Le constat est sans équivoque mais ce n’est pas un constat d’impuissance. Les résultats obtenus sur le territoire national grâce, et de plus en plus, à la coopération au niveau international, sont là pour le prouver. Dernier exemple en date, le 2 décembre l’annonce par l’OCRTEH (Office Central pour la Répression de la Traite des Êtres Humains) du démantèlement d’un réseau international de prostitution dirigé depuis la Colombie avec des ramifications en France et en Espagne.

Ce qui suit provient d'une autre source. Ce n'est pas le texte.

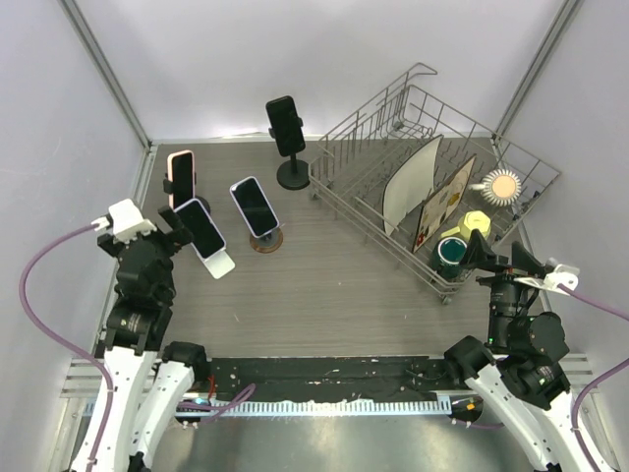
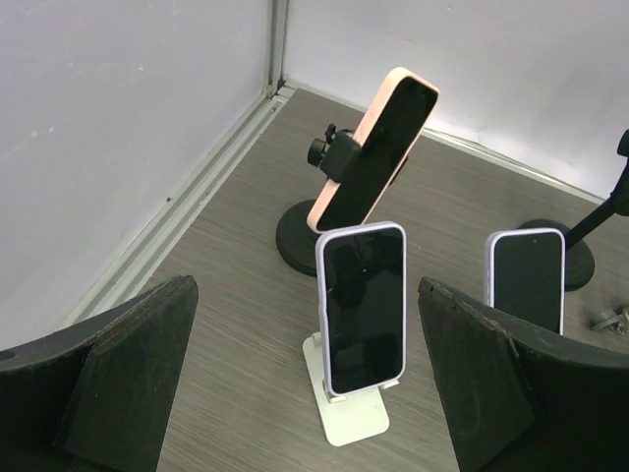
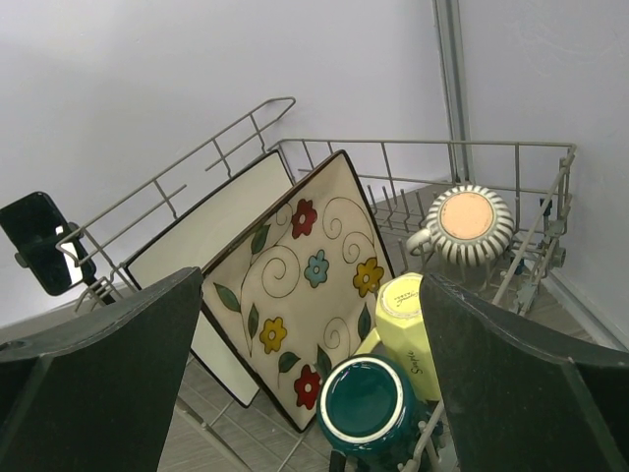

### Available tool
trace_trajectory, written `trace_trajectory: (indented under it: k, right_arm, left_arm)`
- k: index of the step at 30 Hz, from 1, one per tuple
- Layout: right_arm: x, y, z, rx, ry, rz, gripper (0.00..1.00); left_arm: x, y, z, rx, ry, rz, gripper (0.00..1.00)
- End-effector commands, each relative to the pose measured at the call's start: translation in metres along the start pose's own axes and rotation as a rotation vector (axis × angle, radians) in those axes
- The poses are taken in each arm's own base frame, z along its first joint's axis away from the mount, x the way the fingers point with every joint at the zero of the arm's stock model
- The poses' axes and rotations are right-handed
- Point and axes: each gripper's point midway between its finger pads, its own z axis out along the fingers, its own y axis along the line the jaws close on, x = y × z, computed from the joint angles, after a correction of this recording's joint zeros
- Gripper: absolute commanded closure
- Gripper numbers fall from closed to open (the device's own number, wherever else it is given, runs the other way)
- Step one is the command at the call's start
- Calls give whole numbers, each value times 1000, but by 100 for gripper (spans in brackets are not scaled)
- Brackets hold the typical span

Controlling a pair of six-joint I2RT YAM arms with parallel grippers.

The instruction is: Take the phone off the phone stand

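Gaping as wide as they go and holding nothing, the left jaws frame a white-cased phone (image 2: pixel 362 307) that stands just ahead of them on a white stand (image 2: pixel 351 421), its long axis upright and leaning slightly back, its dark screen turned toward the jaws. Behind it a pink-cased phone (image 2: pixel 378 147) is clamped on a black stand (image 2: pixel 295 241) with its long axis tilted, and a third phone (image 2: pixel 526 280) stands to the right, all on the wood-grain surface (image 2: pixel 246 324). The right jaws, equally wide and empty, face a wire dish rack (image 3: pixel 423 144) holding a flowered plate (image 3: pixel 305 285) and a green mug (image 3: pixel 366 405), well apart from the phones.
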Motion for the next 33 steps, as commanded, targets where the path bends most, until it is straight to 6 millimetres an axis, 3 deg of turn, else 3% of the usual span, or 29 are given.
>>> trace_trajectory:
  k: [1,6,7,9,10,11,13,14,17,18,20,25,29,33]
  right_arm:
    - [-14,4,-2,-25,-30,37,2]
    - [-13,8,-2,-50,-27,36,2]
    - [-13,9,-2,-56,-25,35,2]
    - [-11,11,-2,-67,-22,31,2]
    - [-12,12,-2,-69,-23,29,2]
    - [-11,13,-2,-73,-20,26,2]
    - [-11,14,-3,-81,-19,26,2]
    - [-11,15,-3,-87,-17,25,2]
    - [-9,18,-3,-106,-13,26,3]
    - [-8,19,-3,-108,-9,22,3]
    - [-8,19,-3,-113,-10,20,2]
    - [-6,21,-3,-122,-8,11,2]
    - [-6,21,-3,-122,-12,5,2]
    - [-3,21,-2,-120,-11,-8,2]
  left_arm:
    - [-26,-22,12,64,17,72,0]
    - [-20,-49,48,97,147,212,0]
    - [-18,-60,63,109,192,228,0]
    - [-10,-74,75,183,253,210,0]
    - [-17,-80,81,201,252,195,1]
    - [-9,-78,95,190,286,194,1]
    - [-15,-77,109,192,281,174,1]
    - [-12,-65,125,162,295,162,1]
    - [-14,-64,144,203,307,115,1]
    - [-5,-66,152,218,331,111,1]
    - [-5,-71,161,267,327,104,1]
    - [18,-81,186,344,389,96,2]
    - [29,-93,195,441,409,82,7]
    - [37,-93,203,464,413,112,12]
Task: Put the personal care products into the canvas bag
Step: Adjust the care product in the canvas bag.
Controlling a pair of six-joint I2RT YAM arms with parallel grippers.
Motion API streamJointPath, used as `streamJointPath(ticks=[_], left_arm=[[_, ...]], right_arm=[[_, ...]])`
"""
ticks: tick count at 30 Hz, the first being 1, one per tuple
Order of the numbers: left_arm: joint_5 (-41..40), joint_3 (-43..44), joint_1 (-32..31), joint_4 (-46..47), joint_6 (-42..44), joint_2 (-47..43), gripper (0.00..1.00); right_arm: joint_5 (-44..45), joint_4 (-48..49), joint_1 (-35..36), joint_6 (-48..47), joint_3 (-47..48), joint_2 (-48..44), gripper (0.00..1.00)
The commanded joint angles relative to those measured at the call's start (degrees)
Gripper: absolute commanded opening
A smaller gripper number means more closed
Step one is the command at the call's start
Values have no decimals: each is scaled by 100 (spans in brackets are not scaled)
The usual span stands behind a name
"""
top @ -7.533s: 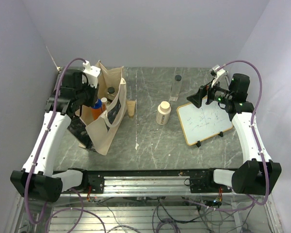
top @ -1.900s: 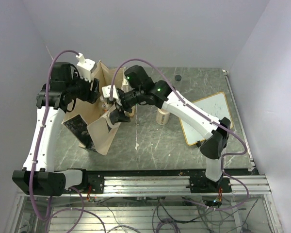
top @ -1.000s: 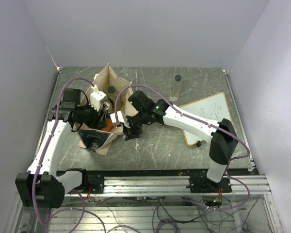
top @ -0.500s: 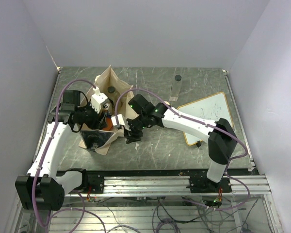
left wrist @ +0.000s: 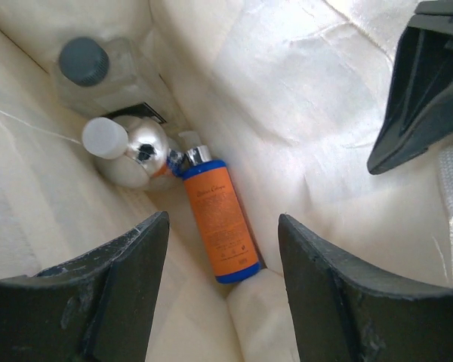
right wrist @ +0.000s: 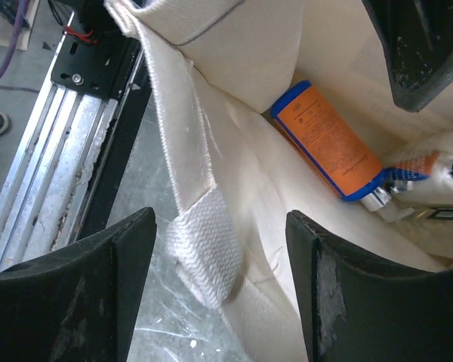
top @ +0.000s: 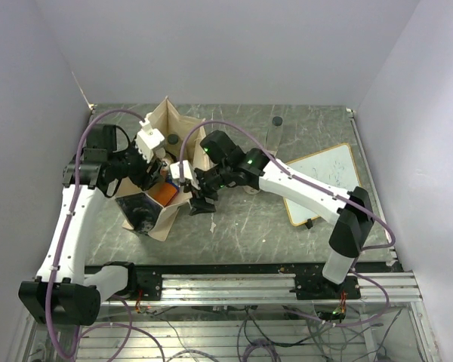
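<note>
The canvas bag stands at the left of the table with its mouth up. Inside it lie a blue-and-orange bottle, a silver bottle with a white cap, and a clear bottle with a dark cap. My left gripper hangs open over the bag's inside, gripping nothing. My right gripper is open at the bag's near rim, with the strap loose between its fingers. The orange bottle shows beyond it. Another clear bottle lies at the back of the table.
The wood-framed whiteboard lies at the right of the table. A cream bottle is mostly hidden behind my right arm. The metal rail runs along the near table edge, close to the bag.
My right gripper has opened and let go of the bag's rim. My left arm has lifted and moved back, and the bag's mouth stands wider.
</note>
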Motion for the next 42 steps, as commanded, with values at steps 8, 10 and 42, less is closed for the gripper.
streamJointPath(ticks=[8,10,42], left_arm=[[438,1358,43,-913,311,1270,70],[530,1645,42,-1117,290,1482,70],[-135,-629,-49,-1638,2508,277,68]], right_arm=[[307,-1449,-23,-975,805,202,49],[305,-1905,-22,-1155,1187,457,46],[227,524,-122,-161,-1069,442,28]])
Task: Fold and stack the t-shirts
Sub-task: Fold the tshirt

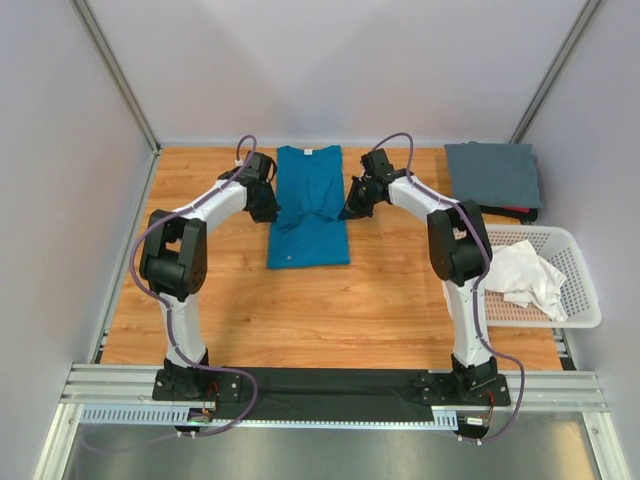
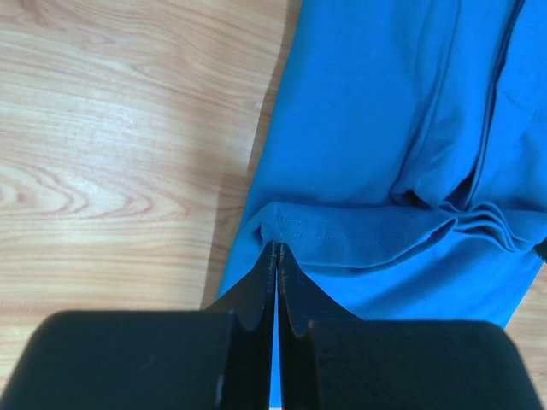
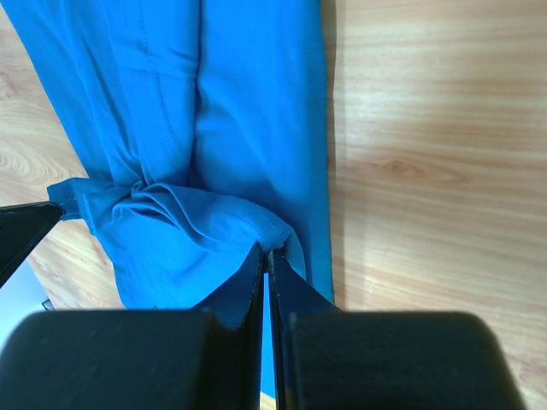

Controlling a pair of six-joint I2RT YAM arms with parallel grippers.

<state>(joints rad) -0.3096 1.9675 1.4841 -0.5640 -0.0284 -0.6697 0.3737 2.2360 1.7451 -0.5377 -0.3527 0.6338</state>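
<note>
The teal-blue t-shirt point(image 1: 309, 205) lies as a long narrow strip at the back middle of the table, collar at the far end. My left gripper point(image 1: 268, 208) is shut on the shirt's left edge point(image 2: 299, 229). My right gripper point(image 1: 353, 207) is shut on its right edge point(image 3: 256, 224). Both hold pinched hem cloth lifted and bunched across the shirt's middle. The slate grey t-shirt point(image 1: 492, 174) lies folded at the back right. The white t-shirt point(image 1: 522, 277) is crumpled in the basket.
A white plastic lattice basket point(image 1: 580, 262) stands at the right edge. A dark and red thing point(image 1: 518, 212) peeks out under the grey shirt. Grey walls enclose the table on three sides. Wood surface shows in front of the blue shirt point(image 1: 320, 310).
</note>
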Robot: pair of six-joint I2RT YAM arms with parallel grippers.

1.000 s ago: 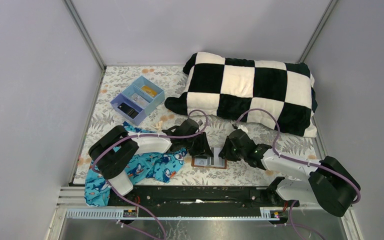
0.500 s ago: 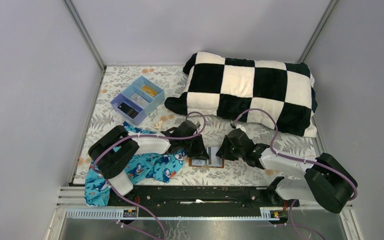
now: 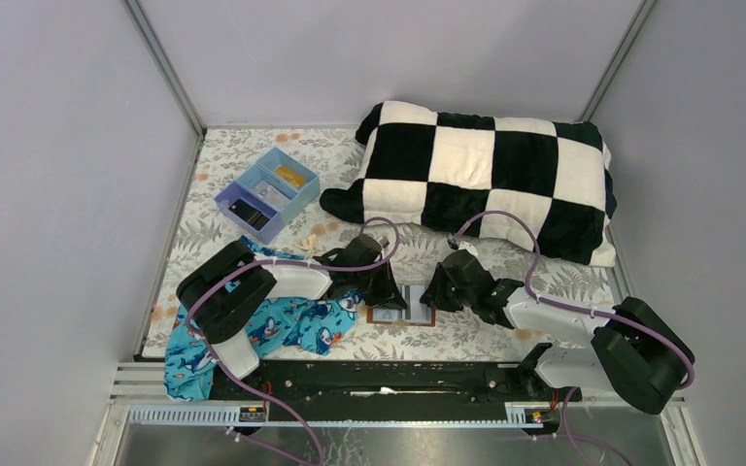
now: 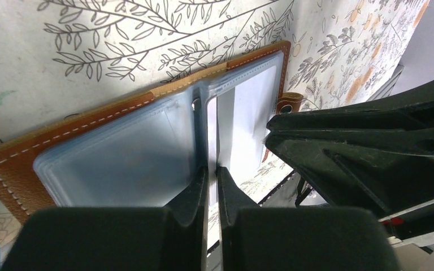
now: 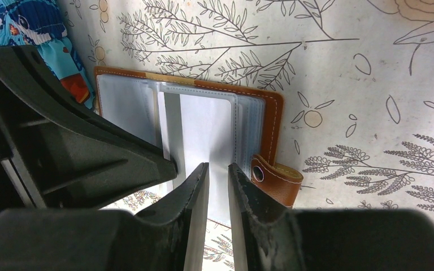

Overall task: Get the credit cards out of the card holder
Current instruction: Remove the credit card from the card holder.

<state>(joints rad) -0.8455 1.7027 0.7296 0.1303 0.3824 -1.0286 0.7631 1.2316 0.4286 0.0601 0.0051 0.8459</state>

Le message de la magistrate s’adresse avant tout à une opinion publique indifférente et mal informée de la menace réelle que représente le crime organisé, pas seulement pour ceux qui en sont les victimes mais pour la société tout entière. Faire changer le regard des citoyens vis-à-vis d’un phénomène qui gangrène la société, c’est la condition de leur engagement dans un combat que les moyens répressifs, si nécessaires soient-ils, ne suffisent pas pour le gagner.

L’EXEMPLE ITALIEN

Il ne s’agit pas pour tout un chacun de se muer en justicier, mais la société civile a un rôle indispensable à jouer. L’exemple de l’Italie est à cet égard très éclairant. Dans ce pays, c’est la mobilisation de la société civile, associations, organisations coopératives, syndicats, partis politiques, universités, église, etc. qui a permis l’adoption d’un véritable plan antimafia avec un ensemble de mesures au niveau législatif notamment la confiscation des avoirs criminels et leur affectation à des organismes d’intérêt général, rendant ainsi plus efficace la lutte contre les organisations mafieuses.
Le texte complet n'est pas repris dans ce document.